Par Nicolas Saudray – Janvier 2020
Jean-Sébastien fait involontairement de l’ombre à ses cousins, notamment au Bach de Meiningen, de huit ans son aîné, et fort estimé de lui. Leurs grands-pères étaient cousins germains, ce qui rendait les deux compositeurs, si l’on compte selon le Code civil français, parents au huitième degré.
Le petit duché de Meiningen, issu d’un démembrement médiéval de la Saxe, a duré jusqu’en 1918. La ville du même nom se trouve aujourd’hui dans le Land de Thuringe (compris jusqu’en 1989 dans l’Allemagne de l’Est) et compte 21 000 habitants. C’est là que Johann-Ludwig Bach (1677-1731) a accompli l’essentiel de sa carrière musicale, au service surtout du duc Ernest-Louis Ier.

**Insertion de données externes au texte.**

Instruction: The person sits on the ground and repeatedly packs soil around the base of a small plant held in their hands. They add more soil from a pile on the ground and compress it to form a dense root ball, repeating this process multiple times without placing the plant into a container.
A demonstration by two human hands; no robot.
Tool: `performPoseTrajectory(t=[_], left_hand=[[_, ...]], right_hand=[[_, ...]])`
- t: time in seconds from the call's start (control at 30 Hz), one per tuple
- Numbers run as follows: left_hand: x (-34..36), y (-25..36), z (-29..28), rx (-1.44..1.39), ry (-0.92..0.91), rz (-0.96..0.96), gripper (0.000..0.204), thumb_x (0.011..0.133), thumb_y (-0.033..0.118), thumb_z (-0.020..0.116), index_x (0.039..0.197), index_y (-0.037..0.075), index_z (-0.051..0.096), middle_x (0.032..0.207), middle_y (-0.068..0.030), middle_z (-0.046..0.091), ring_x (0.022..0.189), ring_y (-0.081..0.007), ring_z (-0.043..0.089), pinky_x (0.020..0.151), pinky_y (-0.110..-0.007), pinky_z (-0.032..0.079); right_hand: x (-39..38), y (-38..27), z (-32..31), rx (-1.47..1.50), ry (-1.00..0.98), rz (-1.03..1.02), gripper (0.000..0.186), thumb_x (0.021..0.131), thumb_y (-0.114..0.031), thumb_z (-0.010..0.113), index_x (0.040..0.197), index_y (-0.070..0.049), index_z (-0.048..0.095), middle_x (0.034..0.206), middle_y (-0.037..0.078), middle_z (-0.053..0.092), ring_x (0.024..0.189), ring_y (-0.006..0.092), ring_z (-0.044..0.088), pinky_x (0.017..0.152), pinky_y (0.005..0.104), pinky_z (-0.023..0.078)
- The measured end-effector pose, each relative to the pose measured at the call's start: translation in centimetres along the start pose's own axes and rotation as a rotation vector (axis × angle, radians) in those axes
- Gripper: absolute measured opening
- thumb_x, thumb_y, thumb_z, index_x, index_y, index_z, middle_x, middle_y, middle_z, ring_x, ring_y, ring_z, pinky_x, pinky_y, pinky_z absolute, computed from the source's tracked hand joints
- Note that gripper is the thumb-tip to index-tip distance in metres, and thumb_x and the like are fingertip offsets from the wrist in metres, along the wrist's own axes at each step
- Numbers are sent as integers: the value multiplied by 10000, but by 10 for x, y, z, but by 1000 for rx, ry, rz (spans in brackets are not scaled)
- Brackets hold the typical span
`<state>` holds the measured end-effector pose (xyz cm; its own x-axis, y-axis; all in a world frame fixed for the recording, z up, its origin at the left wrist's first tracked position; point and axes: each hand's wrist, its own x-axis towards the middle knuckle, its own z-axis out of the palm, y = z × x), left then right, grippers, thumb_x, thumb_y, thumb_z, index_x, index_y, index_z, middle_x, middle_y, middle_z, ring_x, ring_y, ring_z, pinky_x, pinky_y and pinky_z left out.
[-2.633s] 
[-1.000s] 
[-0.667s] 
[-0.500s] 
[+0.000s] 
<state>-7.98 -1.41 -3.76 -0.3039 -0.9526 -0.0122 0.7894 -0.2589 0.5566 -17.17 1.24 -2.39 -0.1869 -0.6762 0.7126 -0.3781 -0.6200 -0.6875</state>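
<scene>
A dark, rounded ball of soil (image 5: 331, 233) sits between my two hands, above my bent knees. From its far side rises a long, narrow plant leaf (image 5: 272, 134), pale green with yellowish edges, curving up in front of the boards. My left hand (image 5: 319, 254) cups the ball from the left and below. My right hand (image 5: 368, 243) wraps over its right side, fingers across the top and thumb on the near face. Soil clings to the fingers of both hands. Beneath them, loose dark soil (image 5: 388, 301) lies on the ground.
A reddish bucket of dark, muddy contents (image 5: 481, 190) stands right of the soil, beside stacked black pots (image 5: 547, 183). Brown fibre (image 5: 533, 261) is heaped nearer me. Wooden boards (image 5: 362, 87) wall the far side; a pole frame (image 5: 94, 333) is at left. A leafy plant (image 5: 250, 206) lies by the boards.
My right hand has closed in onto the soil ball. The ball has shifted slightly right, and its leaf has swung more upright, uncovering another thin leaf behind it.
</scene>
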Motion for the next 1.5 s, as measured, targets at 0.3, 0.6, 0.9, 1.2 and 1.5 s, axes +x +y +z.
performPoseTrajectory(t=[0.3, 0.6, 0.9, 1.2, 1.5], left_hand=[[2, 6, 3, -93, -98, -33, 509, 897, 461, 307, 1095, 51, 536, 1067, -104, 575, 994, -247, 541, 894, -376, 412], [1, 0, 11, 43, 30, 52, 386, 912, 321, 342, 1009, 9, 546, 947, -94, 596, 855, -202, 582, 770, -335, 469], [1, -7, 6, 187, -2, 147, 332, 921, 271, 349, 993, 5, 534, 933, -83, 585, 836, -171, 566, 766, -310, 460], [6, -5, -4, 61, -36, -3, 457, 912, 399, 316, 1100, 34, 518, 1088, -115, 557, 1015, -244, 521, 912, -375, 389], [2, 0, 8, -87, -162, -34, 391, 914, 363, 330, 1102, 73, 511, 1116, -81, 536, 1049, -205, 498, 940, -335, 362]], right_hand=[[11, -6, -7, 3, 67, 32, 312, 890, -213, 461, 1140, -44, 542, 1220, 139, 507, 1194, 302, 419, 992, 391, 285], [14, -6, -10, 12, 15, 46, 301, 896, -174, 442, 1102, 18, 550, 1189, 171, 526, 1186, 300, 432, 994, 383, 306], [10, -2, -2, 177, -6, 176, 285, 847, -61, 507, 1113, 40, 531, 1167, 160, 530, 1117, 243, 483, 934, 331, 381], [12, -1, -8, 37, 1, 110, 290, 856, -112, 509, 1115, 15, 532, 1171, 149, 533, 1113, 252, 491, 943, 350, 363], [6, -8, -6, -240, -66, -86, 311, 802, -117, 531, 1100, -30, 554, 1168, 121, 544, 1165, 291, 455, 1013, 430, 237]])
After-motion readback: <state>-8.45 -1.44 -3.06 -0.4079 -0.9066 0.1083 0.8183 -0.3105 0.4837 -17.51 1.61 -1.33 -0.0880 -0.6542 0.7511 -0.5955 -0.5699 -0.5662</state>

Ce violoniste de formation est d’abord cantor, fonction assez lourde incluant l’éducation des garçons de la maîtrise. Puis il devient maître de chapelle, rôle sans doute plus conforme à ses goûts. En 1724, le fils aîné du duc, âgé de dix-huit ans, tombe malade en voyage et meurt. Accablé de chagrin, le duc lui-même le suit dans la tombe. Johann-Ludwig compose à cette occasion son chef d’œuvre, sa Musique funèbre.
Reflétant une profonde piété luthérienne, le texte se compose de psaumes en allemand. Les chœurs s’enchaînent avec les airs de soprano, d’alto, de ténor et de basse (seul manque le baryton). Le verset symbolique Ich bin dein Knecht, « je suis ton valet », résonne deux fois. Mais on entend aussi un Gloria patris et filio, ainsi que de nombreux Alleluias qui expriment une conviction commune aux différentes branches du christianisme : la mort est une délivrance, et le début de la vraie vie.

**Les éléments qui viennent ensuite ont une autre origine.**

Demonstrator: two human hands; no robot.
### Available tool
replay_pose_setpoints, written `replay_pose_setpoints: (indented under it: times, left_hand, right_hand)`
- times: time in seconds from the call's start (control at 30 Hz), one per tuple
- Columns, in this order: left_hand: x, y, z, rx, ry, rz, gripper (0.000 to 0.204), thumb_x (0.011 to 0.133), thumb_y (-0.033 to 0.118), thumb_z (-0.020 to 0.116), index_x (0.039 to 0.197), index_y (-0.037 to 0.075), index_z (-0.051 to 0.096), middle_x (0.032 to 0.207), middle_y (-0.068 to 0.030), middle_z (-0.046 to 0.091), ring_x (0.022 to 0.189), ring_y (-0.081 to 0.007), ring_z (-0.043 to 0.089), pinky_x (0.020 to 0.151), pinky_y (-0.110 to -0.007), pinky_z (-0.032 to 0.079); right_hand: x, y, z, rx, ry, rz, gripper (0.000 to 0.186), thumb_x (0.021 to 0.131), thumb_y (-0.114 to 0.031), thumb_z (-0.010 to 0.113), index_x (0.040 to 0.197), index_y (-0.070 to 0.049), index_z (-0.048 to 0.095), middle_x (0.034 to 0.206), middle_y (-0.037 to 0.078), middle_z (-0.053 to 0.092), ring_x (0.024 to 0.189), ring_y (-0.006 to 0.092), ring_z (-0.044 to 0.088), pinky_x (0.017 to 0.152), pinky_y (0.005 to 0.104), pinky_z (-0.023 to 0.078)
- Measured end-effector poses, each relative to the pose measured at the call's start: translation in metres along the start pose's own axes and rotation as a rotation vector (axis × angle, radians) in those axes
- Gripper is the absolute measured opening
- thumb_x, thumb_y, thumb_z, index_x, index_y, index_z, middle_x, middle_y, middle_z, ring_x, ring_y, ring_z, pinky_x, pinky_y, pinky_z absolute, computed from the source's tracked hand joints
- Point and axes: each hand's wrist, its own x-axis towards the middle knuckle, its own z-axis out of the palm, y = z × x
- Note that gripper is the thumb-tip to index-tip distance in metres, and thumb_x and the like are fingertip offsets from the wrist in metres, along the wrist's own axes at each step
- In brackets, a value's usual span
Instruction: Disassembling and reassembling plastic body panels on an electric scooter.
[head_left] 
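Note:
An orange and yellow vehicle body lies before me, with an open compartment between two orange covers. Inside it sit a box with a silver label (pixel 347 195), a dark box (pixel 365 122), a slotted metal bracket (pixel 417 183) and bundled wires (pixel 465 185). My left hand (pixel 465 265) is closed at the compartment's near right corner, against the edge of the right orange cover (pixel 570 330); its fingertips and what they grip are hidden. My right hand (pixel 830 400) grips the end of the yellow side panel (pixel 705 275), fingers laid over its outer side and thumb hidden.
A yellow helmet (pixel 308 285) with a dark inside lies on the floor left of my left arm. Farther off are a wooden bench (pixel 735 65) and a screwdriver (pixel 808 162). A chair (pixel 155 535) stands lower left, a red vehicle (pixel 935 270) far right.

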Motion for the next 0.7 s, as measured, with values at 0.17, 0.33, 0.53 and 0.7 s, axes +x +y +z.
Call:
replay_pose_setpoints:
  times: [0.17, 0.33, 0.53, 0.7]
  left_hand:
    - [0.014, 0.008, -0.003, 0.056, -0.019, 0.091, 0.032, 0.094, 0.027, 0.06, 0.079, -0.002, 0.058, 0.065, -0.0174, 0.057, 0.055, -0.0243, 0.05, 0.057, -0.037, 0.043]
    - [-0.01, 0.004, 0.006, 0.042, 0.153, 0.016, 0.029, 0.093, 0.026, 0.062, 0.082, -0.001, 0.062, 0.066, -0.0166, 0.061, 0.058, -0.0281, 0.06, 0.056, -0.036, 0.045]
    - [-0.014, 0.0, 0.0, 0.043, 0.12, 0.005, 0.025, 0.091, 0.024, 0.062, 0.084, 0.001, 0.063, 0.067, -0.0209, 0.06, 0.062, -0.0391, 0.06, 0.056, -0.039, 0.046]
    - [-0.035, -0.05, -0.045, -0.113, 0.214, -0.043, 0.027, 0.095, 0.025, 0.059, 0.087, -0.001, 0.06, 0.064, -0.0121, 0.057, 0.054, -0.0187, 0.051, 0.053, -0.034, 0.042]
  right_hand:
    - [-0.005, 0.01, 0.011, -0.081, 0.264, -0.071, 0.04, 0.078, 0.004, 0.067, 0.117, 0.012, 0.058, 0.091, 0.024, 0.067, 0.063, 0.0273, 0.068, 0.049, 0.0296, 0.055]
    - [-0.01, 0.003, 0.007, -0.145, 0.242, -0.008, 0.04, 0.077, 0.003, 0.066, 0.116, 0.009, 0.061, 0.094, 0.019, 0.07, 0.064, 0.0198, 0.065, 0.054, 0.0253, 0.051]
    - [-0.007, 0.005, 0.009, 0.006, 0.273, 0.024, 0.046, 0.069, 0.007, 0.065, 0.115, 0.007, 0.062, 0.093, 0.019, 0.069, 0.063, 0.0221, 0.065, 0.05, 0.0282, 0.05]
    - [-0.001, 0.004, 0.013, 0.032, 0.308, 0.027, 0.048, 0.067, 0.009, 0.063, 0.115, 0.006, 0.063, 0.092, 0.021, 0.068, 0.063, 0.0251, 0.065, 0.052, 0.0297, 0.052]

L’Akademie für alte Musik de Berlin, dirigée par Hans-Christoph Redemann, et complétée par une pléiade de bons chanteurs, nous a donné en 2011 une remarquable version de cette œuvre peu jouée. Je viens grâce à eux de la découvrir. Elle se situe un an après la Passion selon Saint Jean de l’illustre cousin, cinq ans avant sa Passion selon Saint Matthieu – et à des années-lumière des opéras de Rameau qui sont pourtant contemporains. L’Allemagne s’est ressaisie après les désastres de la guerre de Trente Ans ; elle reste sévère, et n’a pas encore admis le style galant.
Très rythmée mais avec des moments d’abandon, sans joliesses mais d’un intérêt constant, cette ample et belle musique n’est pas triste, car la foi la soutient de bout en bout. Ne pouvant commenter tous ses épisodes, je me limiterai à l’extraordinaire marche funèbre chantée par le chœur, qui clôt la première partie de l’œuvre, dix-sept minutes après son début, et que j’aurais bien vue en conclusion d’ensemble. Curieusement, elle annonce Haendel plutôt que Jean-Sébastien. Mais sans recherche de la magnificence. Je crois voir de fervents Saxons, de ferventes Saxonnes qui, au pas cadencé, drapeaux en tête, sans dévier d’un pouce malgré les intempéries, gravissent une longue pente vers le ciel, en martelant leur victoire sur les ténèbres.
Mes chaînes ont été brisées
Grâce à ton intervention, Seigneur,
Et je puis voir maintenant à mes pieds
Ceux à qui j’étais contraint d’obéir,
Satan, la Mort et le Péché.
Nous avons là l’une des pages les plus fortes, les plus entraînantes, de toute la musique du XVIIIe siècle.
Le disque : Johann Ludwig Bach, Trauermusik, par l’Akademie für alte Musik Berlin, Harmonia Mundi, 2011.